Marty follows her up the stairs. She expects to feel his hand on her back, as if he’s worried she might fall. But he doesn’t touch her at all.
“Are you mad at me?” she asks over her shoulder.
“No,” he says. “Why would I be mad at you?” They arrive at his bedroom. “Just stay here,” he says. “We’re going to shul again, and then I’ll come back.”
“You’ll come back?”
“Yeah, I’ll come back. Don’t touch anything. Maybe you should get some sleep, or something.”
“So, I can stay here? That’s okay?”
“Yeah. Just stay here.” He motions stay here with his hands, and starts to leave.
“I really do get what Itzak said,” she tells his back. “It’s like music, right? Or color? It’s the same thing, it’s how the notes and colors connect with each other that makes them beautiful. You just have to get the combinations right. Find the harmony.”
“Yeah,” he says.
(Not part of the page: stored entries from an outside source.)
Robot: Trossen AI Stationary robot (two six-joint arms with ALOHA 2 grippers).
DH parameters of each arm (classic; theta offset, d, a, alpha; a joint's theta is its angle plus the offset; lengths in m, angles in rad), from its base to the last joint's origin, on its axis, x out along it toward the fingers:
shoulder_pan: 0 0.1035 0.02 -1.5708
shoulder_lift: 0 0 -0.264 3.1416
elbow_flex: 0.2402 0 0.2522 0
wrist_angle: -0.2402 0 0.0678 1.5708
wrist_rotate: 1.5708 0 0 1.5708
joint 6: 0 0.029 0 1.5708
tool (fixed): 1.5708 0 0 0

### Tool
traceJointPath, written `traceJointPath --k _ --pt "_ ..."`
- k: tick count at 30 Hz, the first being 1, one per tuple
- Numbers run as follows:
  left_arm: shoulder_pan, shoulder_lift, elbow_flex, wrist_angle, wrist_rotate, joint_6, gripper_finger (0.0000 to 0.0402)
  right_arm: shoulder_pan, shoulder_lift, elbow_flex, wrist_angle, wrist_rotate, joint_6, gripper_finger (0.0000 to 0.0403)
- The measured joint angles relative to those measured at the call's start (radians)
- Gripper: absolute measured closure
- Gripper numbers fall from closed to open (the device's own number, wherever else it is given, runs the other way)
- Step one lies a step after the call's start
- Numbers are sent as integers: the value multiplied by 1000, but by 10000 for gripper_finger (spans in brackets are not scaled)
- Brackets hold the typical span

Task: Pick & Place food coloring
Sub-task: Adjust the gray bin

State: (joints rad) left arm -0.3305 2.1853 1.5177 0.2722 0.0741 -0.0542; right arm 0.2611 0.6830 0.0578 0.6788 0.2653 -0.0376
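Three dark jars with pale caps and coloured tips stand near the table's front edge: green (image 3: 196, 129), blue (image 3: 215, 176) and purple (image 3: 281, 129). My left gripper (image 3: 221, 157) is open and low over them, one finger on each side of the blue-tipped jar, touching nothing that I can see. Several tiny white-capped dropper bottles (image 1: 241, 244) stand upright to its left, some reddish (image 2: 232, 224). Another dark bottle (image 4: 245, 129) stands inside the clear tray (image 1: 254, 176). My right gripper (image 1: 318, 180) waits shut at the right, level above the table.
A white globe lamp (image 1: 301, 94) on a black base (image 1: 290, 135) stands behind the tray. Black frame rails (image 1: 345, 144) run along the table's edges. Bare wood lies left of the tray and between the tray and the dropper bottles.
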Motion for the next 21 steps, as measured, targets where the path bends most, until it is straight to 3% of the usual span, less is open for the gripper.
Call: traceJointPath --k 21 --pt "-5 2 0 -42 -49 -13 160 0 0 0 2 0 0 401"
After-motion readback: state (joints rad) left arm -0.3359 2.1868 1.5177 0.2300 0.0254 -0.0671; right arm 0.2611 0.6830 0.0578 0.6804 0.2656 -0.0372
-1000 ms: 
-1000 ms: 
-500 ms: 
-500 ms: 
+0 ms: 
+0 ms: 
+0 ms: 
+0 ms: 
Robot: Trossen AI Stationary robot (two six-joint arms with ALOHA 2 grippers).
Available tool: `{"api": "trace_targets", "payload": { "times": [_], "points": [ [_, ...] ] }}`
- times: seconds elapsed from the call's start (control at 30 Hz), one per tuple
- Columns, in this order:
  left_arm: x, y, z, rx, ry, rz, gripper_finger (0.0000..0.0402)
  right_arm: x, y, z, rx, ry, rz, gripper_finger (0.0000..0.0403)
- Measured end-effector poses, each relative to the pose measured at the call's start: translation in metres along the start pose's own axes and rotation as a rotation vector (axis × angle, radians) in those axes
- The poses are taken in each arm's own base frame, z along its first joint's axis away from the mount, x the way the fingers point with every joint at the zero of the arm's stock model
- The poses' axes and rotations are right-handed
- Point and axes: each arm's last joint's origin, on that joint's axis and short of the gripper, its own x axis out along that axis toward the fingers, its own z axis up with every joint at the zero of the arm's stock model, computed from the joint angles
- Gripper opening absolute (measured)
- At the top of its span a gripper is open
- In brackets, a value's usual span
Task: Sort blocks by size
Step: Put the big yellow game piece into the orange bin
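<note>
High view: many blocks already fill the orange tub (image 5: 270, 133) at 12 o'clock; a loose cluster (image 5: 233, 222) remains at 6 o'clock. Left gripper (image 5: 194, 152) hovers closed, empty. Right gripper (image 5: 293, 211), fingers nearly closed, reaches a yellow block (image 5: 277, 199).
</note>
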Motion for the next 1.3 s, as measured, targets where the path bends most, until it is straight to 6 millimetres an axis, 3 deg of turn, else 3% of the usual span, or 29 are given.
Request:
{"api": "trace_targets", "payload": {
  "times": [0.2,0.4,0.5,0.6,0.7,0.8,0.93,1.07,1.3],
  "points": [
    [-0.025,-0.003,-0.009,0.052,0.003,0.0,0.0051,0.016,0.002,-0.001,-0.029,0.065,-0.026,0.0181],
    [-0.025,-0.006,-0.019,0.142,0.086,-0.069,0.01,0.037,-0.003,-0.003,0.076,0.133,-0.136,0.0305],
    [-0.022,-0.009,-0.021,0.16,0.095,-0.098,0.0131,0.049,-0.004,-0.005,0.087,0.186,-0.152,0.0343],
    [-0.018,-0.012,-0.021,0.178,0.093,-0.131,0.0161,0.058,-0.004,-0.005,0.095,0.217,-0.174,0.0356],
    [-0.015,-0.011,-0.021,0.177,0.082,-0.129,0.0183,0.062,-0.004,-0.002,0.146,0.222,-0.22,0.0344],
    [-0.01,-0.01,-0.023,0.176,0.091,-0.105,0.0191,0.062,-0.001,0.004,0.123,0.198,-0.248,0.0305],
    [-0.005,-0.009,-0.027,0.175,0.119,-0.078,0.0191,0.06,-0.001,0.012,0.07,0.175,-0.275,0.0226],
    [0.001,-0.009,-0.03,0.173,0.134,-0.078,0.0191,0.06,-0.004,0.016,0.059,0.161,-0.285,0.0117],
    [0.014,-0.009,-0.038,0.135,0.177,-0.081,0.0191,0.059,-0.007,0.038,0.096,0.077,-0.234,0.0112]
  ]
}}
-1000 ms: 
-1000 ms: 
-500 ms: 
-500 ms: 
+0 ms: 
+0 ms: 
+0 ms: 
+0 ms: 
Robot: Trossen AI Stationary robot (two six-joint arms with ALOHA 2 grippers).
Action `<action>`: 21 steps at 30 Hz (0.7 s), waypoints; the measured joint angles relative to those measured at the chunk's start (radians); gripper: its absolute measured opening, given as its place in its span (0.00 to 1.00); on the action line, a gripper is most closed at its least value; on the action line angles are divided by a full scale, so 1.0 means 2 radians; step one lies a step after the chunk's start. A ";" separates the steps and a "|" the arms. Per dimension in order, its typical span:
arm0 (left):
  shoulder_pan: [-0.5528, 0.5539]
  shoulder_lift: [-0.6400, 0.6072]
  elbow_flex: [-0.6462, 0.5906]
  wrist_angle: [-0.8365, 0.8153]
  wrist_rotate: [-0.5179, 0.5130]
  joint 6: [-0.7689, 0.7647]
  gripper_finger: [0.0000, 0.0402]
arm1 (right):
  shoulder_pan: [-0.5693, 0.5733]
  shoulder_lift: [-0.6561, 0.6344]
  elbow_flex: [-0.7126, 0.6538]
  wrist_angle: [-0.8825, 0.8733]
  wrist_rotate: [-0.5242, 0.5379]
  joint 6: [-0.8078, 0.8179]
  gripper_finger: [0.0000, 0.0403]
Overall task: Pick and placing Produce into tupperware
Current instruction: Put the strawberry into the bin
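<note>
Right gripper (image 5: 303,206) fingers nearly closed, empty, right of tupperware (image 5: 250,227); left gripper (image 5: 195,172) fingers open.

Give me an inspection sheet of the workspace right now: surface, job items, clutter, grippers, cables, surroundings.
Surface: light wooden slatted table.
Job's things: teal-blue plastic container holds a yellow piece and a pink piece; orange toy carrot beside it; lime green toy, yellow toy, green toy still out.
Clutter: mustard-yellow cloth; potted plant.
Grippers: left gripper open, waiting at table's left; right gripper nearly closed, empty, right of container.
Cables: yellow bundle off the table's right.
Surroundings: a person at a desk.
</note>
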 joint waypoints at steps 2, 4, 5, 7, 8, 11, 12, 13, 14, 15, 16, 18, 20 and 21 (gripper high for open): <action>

He stops, looks back at her, pleased. “It’s like that.”
“And remember you and I talked once, about how every act should be done with the consciousness of God?” He nods, listening, pleased. This is awful, what she’s doing, she knows. Using God like bait. “And you said yeah, if there even is a God. But that everything you do has to create that communion. Remember?” Something to hold him, make him want to hold her.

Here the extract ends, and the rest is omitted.